15. I know who my soul mate is. Many people mistakenly identify someone as their soul mate and really the person is someone they have karma to work out with. Once the karma is completed there is noting left of the relationship. Like an empty bottle. It has served its purpose and now it is just an empty bottle. I feel extra lucky to know who my soul mate is. It takes a lot of the guesswork and mistakes out of my life. Knowing what direction you are destined to go is comforting.
16. I am addicted to facebook and twitter. As a kid I moved around a lot so keeping up relationships is important to me. Well.. Relationships with people I like. I have to make sure I add that caveat. I can be pretty exclusive with my friendship. I am tremendously loyal to my friends but if I feel they cross me I can be vengeful like the furies.
17. If I think someone is stupid, that’s it. No coming back from the label of stupid in my eyes.

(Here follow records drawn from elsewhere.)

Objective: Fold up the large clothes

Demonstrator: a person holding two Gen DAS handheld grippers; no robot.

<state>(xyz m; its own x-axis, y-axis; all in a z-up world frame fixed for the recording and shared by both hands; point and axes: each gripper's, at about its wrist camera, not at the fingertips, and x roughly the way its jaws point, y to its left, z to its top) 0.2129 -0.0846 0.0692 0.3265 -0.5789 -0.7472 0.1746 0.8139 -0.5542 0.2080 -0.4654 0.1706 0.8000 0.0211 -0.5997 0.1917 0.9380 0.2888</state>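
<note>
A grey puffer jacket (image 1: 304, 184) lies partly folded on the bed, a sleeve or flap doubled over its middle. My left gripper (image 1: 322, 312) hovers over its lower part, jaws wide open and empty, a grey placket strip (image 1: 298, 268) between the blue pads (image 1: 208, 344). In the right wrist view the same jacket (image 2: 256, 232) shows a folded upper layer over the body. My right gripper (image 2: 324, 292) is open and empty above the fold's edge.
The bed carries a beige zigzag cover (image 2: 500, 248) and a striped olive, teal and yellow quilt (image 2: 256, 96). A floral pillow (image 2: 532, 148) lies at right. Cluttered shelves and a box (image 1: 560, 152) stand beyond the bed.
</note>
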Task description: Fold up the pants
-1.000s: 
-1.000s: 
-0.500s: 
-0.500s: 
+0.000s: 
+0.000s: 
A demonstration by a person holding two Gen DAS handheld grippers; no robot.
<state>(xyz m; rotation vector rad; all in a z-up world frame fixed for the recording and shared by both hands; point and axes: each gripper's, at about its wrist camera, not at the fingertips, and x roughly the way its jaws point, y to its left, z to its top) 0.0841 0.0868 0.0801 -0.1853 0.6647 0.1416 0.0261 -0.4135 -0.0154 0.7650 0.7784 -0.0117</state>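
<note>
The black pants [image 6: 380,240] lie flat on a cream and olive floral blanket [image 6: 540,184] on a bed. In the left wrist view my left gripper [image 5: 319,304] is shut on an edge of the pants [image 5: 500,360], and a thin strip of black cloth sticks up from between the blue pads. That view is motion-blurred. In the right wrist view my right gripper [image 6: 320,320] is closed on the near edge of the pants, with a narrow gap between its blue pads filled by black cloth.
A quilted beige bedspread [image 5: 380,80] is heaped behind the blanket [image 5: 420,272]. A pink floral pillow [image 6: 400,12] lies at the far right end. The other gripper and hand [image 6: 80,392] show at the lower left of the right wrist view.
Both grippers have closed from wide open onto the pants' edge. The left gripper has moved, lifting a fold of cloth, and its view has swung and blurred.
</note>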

No redeeming themselves. Like red dye in white paint, forever tainted. Stupid to the day they die. I don’t care of they eventually say something brilliant, it is negated because I think they are stupid.
18. I have dated damn near every nationality of man. Jessie Jackson’s Rainbow Collation of dating. I do have favorites. I like men from New York, Cuba, France, Brazil, Panama, Korea, and Atlanta. From experience these guys work for me.
19. I have a dog named Willie who is 16 years old. When he goes to the great dog park beyond I am going to get another dog and name it Gramercy. Like the park in NYC. I like the name Gramercy. Names are important to me. If I ever have a daughter, I am going to name her Haven. I knew this kid once named Haven and she was the smartest child I have ever encountered. I also knew a girl named Sterling who was a genius too.
20. I love candy! Like anything with sugar and I am there. High Fructose Corn Syrup is a delicious yet dangerous ingredient in everything that tastes good. Crème Brule, ice cream, key lime pie, cookies, candy, cupcakes… I love it all. I have a secret stash of Coke in the house I hide otherwise it would be consumed in a day by the harvester.
21. One Thanksgiving when we went around the table and recited what we were thankful for I said “I thank God I’m smart”. I should have added the word ass to smart.